Exercise objective: Whenever the word "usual" appears in a line of the data below, copy that line.

(Records contained in a dataset)
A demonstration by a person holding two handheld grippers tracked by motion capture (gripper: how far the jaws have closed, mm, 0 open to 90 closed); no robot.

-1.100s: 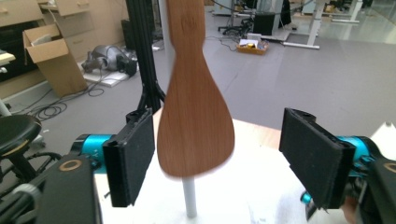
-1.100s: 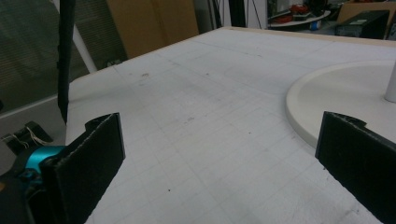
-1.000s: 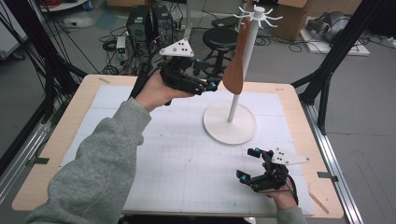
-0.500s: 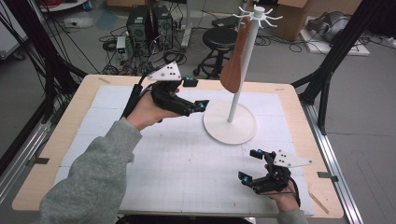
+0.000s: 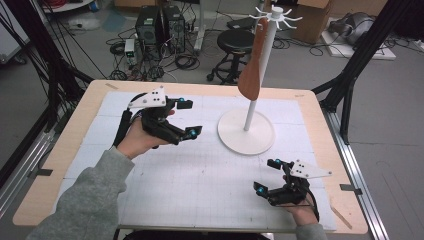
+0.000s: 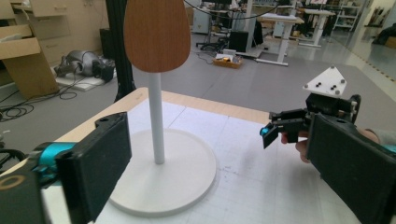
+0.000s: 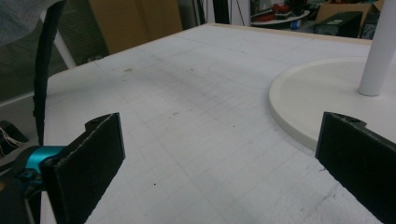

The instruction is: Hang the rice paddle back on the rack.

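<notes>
Back comes your left tool, jaws just opened, empty; right tool open, idle. Wooden spatula hangs on the stand at two o'clock: stiff, light; take its blade.

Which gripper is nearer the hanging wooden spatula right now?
The left gripper, raised beside the white stand; the right gripper sits low at the table's near edge.

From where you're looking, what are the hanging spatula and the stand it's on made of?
The spatula looks like wood: warm brown, matte, with faint grain in the left gripper view, though a printed veneer is possible. The stand has a smooth, uniform white pole and round base with a soft sheen, which suggests painted metal or plastic; the pictures cannot settle which.
</notes>
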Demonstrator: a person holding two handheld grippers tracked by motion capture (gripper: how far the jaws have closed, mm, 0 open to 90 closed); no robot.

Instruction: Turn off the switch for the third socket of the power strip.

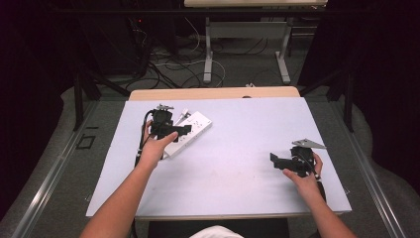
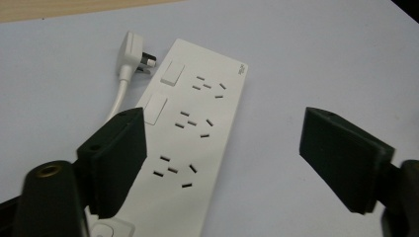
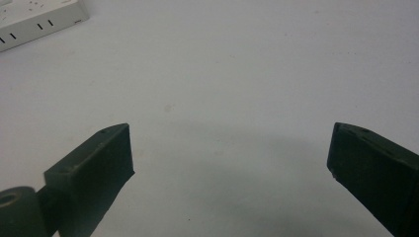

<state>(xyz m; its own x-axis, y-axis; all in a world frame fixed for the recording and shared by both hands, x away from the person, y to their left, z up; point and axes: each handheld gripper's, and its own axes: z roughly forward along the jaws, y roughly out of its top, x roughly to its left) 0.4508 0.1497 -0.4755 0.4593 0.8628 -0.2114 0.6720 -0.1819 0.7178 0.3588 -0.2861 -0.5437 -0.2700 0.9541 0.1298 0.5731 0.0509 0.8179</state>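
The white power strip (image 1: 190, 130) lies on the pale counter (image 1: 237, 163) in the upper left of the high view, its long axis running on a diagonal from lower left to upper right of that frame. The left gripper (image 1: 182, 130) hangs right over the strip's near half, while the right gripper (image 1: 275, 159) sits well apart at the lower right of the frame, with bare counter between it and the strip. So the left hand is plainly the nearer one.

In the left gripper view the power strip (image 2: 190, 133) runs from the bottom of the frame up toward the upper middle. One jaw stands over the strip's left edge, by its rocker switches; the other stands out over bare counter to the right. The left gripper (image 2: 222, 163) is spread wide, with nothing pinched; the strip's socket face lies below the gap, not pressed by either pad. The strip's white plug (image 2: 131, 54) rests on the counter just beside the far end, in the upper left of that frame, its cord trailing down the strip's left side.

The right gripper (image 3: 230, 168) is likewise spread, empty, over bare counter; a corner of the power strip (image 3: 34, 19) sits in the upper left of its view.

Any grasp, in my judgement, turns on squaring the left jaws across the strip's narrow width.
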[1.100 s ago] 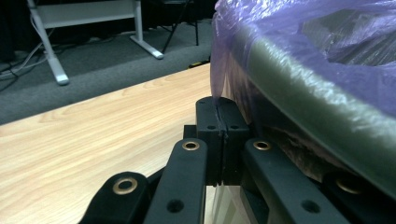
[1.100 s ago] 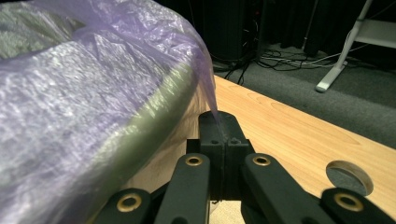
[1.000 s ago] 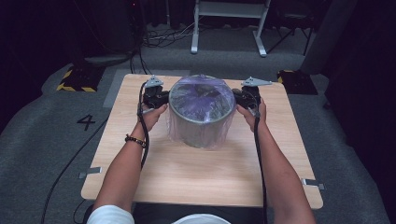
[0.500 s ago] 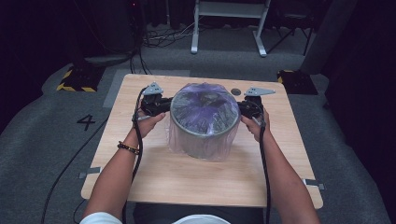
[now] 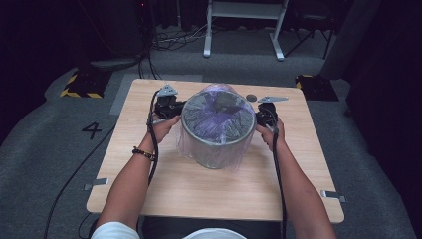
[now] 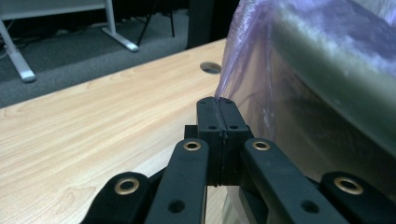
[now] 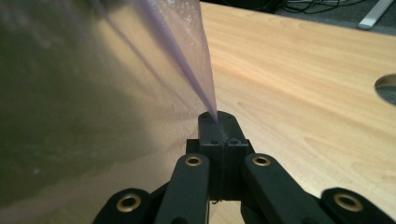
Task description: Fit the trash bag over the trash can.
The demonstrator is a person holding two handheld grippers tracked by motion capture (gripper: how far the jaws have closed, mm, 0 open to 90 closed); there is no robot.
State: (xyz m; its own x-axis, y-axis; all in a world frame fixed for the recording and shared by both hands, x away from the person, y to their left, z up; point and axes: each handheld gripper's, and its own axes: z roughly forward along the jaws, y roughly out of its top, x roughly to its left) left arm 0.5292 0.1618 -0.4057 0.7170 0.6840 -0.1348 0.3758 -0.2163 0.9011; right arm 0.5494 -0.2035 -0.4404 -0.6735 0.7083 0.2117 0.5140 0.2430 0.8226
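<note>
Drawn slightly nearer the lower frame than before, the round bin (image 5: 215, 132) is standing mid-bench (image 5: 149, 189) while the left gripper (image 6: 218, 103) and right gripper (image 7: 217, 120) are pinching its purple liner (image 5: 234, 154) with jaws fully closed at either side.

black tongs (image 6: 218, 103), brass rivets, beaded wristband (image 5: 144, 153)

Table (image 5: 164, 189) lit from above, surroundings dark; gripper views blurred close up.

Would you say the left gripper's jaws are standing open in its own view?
No: the left gripper has its jaws pressed shut on a fold of the purple plastic bag beside the metal bin.
</note>
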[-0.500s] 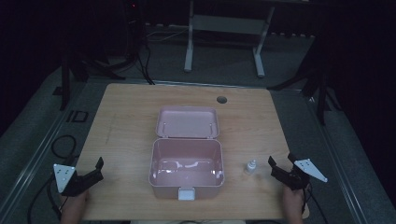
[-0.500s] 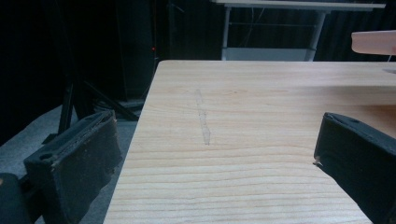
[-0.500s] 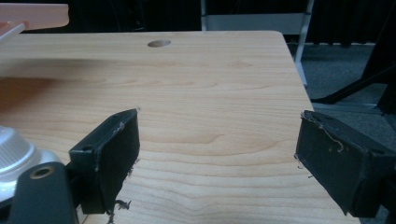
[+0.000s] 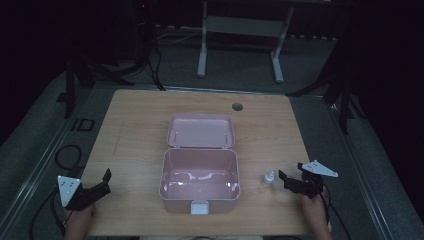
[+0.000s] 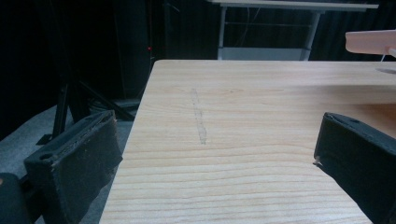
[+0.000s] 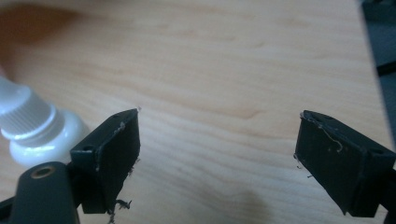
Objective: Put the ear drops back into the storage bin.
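An open pink box (image 4: pixel 200 172) sits mid-table with its lid (image 4: pixel 201 131) folded back, and nothing I can make out lies inside. A small white bottle (image 4: pixel 269 178) with a ribbed cap stands upright just right of the box. My right gripper (image 4: pixel 291 172) is open a short way right of the bottle, low over the wood. In the right gripper view the bottle (image 6: pixel 32 126) stands outside the left jaw, and only bare wood lies between the jaws of that gripper (image 6: pixel 217 140). My left gripper (image 4: pixel 102 182) is open at the table's front left corner, its jaws around nothing (image 5: pixel 210 154).
The wooden table (image 4: pixel 135 130) has a round cable hole (image 4: pixel 237 106) at the back. Its left edge (image 5: pixel 135 121) runs close beside my left gripper. The edge of the pink lid (image 5: pixel 371 42) shows far right in the left gripper view. Stands and a desk frame (image 4: pixel 240 45) lie beyond the table.
My right gripper has edged a little left, closer to the bottle. The left gripper, the box and the bottle have not moved.
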The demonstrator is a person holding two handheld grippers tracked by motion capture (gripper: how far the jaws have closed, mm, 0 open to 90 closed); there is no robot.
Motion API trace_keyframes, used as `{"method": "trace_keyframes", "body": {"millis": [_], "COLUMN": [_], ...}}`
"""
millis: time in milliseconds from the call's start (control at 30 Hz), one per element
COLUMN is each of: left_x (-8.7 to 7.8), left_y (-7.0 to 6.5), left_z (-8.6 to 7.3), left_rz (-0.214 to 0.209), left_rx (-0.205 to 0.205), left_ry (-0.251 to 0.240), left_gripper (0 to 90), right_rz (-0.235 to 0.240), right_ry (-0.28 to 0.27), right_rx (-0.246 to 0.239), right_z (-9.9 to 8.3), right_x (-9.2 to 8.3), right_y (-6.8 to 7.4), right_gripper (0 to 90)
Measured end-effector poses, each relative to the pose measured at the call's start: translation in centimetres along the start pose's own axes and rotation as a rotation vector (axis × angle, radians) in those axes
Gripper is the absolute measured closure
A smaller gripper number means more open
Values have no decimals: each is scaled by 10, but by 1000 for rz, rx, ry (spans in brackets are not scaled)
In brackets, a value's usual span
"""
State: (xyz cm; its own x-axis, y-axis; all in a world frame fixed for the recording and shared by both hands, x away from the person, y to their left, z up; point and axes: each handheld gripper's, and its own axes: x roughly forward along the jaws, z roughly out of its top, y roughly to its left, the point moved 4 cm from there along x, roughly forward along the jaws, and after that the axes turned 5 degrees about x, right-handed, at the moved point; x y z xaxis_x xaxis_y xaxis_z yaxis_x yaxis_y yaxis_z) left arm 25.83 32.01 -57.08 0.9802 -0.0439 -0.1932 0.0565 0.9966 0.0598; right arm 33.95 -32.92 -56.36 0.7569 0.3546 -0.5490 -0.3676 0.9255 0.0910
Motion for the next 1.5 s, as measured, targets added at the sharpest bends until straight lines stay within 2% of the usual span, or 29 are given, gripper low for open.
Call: {"method": "trace_keyframes", "body": {"millis": [33,67,167,267,367,433,467,533,567,600,633,667,700,733,800,833,900,967,1067,1133,1200,1267,1300,1333,1400,1500], "left_x": [0,0,0,0,0,0,0,0,0,0,0,0,0,0,0,0,0,0,0,0,0,0,0,0,0,0], "left_y": [0,0,0,0,-1,-1,-1,-1,-1,-1,-1,-1,-1,-1,-1,-1,0,0,0,0,0,0,0,0,0,0], "left_z": [0,0,0,0,0,0,0,0,0,0,0,0,0,0,0,0,0,0,0,0,0,0,0,0,0,0], "left_rz": [0,1,-2,-3,-3,-4,-3,-3,-4,-3,-3,-4,-4,-4,-3,-3,-4,-3,-4,-5,-5,-5,-5,-5,-5,-6], "left_rx": [0,0,0,1,1,1,1,2,2,2,2,1,2,2,2,2,1,-1,0,-1,-1,0,0,-1,-1,-4], "left_ry": [0,1,1,0,0,0,0,0,0,0,0,0,0,0,-1,-1,-1,0,-1,-1,-1,-1,0,-1,-1,-1], "left_gripper": [5,5,5,5,5,5,5,5,5,5,5,5,5,5,5,4,5,5,5,5,5,5,5,5,5,5], "right_rz": [0,15,13,13,36,49,63,73,73,71,69,69,84,85,92,92,97,109,122,127,134,141,141,137,144,147], "right_ry": [0,56,122,224,285,362,434,487,487,524,582,582,637,663,709,709,771,802,838,917,966,1003,1003,1047,1086,1115], "right_rx": [0,-4,-39,-101,-119,-136,-148,-154,-154,-162,-191,-191,-200,-212,-233,-233,-274,-302,-312,-347,-372,-385,-385,-408,-412,-424], "right_z": [0,1,4,8,11,14,16,19,19,19,20,20,21,22,22,22,22,21,20,18,17,18,18,19,20,24], "right_x": [0,2,3,2,0,-2,-4,-6,-6,-7,-8,-8,-10,-10,-12,-12,-14,-14,-14,-14,-14,-14,-14,-15,-16,-15], "right_y": [0,-1,-3,-3,-2,-1,0,0,0,0,0,0,1,1,2,2,5,6,8,12,14,17,17,19,22,24], "right_gripper": [136,137,137,140,141,141,141,141,141,141,140,140,140,140,141,141,149,149,149,149,149,149,149,149,149,144]}}
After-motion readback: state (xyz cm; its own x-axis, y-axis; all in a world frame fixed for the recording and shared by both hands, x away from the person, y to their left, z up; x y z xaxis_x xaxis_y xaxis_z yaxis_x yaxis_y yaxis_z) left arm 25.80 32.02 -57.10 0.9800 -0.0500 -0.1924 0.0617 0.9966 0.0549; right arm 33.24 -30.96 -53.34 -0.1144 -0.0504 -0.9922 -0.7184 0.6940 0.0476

Task solution:
In brackets, a value's usual span
Motion for the next 1.5 s, as measured, targets added at the sharpest bends until straight lines stay within 2% of the usual span, or 29 are given, gripper low for open.

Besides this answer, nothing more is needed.